Task statement – Only the lines from the top of the data through the one with "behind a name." are to be written out, each exactly as it stands.
* * *
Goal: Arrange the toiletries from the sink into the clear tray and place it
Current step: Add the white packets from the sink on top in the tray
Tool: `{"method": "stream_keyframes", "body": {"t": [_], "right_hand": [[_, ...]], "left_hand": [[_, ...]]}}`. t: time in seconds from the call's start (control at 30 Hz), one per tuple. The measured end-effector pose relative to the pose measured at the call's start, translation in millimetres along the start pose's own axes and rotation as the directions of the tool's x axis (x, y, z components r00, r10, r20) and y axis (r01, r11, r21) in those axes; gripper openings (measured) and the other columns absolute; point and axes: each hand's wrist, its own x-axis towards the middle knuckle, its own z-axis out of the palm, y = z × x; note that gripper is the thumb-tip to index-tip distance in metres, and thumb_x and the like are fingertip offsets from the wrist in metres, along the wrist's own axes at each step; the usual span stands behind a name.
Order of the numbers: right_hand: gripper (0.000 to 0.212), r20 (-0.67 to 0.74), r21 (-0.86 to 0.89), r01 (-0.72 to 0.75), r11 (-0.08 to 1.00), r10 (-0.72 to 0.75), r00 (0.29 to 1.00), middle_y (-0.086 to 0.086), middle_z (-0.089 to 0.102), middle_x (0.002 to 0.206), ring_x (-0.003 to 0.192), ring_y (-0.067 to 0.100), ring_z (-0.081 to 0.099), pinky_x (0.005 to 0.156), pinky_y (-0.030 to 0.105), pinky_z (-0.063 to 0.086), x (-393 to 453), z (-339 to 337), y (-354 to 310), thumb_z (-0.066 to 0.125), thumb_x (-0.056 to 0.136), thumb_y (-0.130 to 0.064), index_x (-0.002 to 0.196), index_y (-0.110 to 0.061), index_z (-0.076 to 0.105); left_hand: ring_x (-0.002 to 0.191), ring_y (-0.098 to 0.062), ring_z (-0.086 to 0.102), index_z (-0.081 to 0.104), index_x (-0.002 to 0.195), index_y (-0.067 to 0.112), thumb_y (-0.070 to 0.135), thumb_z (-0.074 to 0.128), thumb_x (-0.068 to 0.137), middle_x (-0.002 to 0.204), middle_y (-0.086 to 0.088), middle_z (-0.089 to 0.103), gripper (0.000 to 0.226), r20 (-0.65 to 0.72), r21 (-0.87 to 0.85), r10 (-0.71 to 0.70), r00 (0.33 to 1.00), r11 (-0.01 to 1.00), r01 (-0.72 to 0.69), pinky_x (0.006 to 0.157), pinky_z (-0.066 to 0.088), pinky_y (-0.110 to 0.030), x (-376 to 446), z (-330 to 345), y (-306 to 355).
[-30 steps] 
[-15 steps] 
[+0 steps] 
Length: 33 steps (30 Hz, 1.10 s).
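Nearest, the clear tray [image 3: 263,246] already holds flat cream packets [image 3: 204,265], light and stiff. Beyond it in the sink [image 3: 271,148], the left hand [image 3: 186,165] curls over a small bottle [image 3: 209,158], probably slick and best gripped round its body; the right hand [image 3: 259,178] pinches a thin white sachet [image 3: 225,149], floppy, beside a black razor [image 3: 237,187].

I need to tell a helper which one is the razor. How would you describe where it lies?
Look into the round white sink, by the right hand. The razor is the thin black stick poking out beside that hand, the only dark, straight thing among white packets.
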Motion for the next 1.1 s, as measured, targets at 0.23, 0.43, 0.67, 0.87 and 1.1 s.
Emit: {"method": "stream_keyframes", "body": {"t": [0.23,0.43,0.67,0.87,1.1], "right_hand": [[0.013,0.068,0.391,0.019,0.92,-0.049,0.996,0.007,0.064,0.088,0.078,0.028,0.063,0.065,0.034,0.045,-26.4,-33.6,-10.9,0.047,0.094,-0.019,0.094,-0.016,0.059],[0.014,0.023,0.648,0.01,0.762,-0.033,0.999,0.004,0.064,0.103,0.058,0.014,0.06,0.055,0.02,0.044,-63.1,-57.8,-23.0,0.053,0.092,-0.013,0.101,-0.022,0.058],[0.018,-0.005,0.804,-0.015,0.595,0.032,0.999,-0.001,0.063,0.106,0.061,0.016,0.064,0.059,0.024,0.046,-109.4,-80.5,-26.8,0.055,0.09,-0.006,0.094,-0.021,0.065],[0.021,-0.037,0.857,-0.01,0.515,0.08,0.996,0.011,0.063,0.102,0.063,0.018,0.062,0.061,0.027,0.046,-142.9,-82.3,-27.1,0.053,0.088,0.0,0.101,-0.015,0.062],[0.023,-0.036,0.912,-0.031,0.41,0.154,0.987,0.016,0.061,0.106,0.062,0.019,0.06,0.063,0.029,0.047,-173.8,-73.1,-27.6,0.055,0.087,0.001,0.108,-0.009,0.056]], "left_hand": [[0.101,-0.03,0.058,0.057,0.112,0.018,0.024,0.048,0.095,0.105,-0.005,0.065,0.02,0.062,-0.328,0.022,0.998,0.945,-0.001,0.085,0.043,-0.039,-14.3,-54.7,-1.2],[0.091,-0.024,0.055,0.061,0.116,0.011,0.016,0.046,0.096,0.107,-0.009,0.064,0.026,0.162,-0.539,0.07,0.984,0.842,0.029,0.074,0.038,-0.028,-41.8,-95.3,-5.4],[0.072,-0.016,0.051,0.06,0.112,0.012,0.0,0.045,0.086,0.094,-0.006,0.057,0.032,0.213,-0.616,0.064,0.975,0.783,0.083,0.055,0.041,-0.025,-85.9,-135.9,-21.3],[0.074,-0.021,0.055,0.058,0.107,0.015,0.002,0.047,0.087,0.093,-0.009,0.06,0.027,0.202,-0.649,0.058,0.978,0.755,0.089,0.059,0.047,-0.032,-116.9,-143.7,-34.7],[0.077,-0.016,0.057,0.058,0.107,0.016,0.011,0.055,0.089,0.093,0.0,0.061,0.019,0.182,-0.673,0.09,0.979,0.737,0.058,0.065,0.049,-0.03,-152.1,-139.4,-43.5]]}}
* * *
Expected answer –
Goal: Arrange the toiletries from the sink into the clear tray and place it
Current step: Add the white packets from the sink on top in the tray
Tool: `{"method": "stream_keyframes", "body": {"t": [_], "right_hand": [[_, ...]], "left_hand": [[_, ...]]}}`. t: time in seconds from the call's start (control at 30 Hz), one per tuple. The measured end-effector pose relative to the pose measured at the call's start, translation in millimetres along the start pose's own axes and rotation as the directions of the tool's x axis (x, y, z components r00, r10, r20) and y axis (r01, r11, r21) in those axes; gripper openings (measured) and the other columns absolute; point and axes: each hand's wrist, its own x-axis towards the middle knuckle, its own z-axis out of the palm, y = z × x; note that gripper is the thumb-tip to index-tip distance in metres, and thumb_x and the like are fingertip offsets from the wrist in metres, along the wrist's own axes at each step; the usual span stands behind a name.

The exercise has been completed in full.